The Government will today attempt to connect with voters in the countryside by unveiling a "rural contract" outlining its promises to voters in remote corners of the UK.
The Department for Environment, Food and Rural Affairs (Defra) says it wants to "formalise" policies it has previously announced to tackle problems facing rural Britain, such as rolling out high-speed broadband and creating jobs in new industries.
The Whitehall department came under fire during Labour's 13-year tenure for neither understanding nor caring about the countryside.
And while the incoming coalition Government is at pains to stress its rural credentials, it has drawn criticism over the botched forests sell-off, planning reforms that critics warned threatened the countryside and blundering over the crisis in the dairy industry.
Last week, David Cameron sacked the two most senior members of the department – Environment Secretary Caroline Spelman and Farming Minister Jim Paice – during the ministerial reshuffle.
In the "rural statement", to be announced today, the department will stress plans it is implementing to boost jobs, end rural disconnect from Whitehall and improve quality of life in the countryside.
Officials explained the "contract" would work by using the document as a benchmark of what it is achieving.
The department has set up a series of lines of communications – including regional panels called "rural and farming networks", and a series of ministerial "rural roadshows" – to let ministers know if they are failing.
A number of targets stick out.
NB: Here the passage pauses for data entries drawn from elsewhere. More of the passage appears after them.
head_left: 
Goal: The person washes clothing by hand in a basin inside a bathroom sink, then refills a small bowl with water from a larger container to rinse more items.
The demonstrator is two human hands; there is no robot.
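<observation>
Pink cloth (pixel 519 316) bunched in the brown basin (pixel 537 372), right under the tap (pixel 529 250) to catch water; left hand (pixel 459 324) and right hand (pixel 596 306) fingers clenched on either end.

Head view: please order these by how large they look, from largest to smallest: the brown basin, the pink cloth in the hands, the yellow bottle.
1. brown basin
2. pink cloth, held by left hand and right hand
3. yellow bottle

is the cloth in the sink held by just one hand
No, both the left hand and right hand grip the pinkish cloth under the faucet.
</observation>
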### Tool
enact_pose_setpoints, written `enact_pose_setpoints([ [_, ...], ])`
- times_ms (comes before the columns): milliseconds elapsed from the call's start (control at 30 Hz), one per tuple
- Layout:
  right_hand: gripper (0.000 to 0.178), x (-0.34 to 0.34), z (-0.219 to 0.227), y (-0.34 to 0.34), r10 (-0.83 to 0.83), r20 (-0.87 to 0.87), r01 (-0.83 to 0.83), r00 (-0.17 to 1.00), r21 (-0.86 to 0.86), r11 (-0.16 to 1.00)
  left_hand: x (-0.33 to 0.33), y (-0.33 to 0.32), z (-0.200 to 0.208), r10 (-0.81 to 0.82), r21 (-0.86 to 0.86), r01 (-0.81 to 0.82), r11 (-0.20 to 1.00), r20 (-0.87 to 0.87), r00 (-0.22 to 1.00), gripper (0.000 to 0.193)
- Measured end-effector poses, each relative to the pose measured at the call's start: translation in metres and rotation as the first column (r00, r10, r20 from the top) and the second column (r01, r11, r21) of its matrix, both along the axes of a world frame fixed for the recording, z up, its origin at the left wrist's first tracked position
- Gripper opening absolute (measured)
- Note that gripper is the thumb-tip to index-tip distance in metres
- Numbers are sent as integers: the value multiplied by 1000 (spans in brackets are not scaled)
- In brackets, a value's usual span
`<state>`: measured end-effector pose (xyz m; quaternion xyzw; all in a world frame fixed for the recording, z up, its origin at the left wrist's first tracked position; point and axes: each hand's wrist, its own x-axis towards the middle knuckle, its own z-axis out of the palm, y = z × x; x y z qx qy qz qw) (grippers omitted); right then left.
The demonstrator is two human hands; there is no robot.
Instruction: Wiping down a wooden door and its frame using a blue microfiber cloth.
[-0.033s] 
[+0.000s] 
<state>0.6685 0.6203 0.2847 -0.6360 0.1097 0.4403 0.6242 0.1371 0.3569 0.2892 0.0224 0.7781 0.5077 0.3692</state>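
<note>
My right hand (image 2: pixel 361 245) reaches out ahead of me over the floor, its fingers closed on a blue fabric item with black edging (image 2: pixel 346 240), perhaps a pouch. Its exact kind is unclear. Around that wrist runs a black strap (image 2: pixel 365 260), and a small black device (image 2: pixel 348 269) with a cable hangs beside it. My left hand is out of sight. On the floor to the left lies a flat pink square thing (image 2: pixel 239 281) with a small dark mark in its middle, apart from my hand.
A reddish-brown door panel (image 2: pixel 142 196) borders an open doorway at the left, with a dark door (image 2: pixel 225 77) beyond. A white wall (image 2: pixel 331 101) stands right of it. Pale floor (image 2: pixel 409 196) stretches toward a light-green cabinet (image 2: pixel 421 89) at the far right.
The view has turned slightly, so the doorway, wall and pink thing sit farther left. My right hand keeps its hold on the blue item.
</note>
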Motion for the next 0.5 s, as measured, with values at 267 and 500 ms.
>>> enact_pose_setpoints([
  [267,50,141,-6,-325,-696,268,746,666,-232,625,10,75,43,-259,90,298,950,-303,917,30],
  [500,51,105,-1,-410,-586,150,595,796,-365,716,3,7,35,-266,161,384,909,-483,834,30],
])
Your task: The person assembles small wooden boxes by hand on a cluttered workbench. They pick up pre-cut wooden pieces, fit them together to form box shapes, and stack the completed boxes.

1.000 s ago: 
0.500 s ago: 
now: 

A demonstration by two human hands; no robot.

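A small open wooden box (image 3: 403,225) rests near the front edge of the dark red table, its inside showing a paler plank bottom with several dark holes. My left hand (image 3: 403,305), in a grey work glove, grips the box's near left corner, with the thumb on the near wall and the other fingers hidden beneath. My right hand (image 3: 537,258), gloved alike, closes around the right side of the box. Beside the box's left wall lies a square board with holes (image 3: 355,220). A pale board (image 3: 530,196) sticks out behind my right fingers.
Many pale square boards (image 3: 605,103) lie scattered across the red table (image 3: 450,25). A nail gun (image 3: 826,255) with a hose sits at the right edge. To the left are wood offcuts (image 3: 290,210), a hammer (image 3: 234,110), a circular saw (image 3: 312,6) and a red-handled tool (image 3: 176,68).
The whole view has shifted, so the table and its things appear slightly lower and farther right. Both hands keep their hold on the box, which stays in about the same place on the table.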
Some £530 million of state cash, drawn from the licence fee, will fund a plan to give 90% of homes and businesses access to "super-fast" broadband speeds by 2015, with extra cash for small rural areas.
Devon and Somerset has been named as one of five "rural growth networks" by Defra. Money will be invested in eight business "hubs" in the two counties to nurture new businesses, with 1,359 new jobs earmarked.
The new Environment Secretary, Owen Paterson, said: "For too long, rural England was neglected by central Government and its businesses struggled to achieve their ambitions.
"We've already transformed the prospects of thousands of rural businesses and want to make sure that change is felt in every part of rural England.
"To do this, we've created the first 'rural contract' to give rural areas the power to hold us to account on our promise to grow the rural economy and support thriving rural communities."
But Mary Creagh, Labour's Shadow Environment Secretary, said: "The number of young people on the dole in rural areas is rising faster than in cities, and rural families have been hit hardest by cuts to tax credits. We need a Plan B for the countryside to tackle the rural cost of living crisis, protect buses and social services, and invest in green jobs and growth."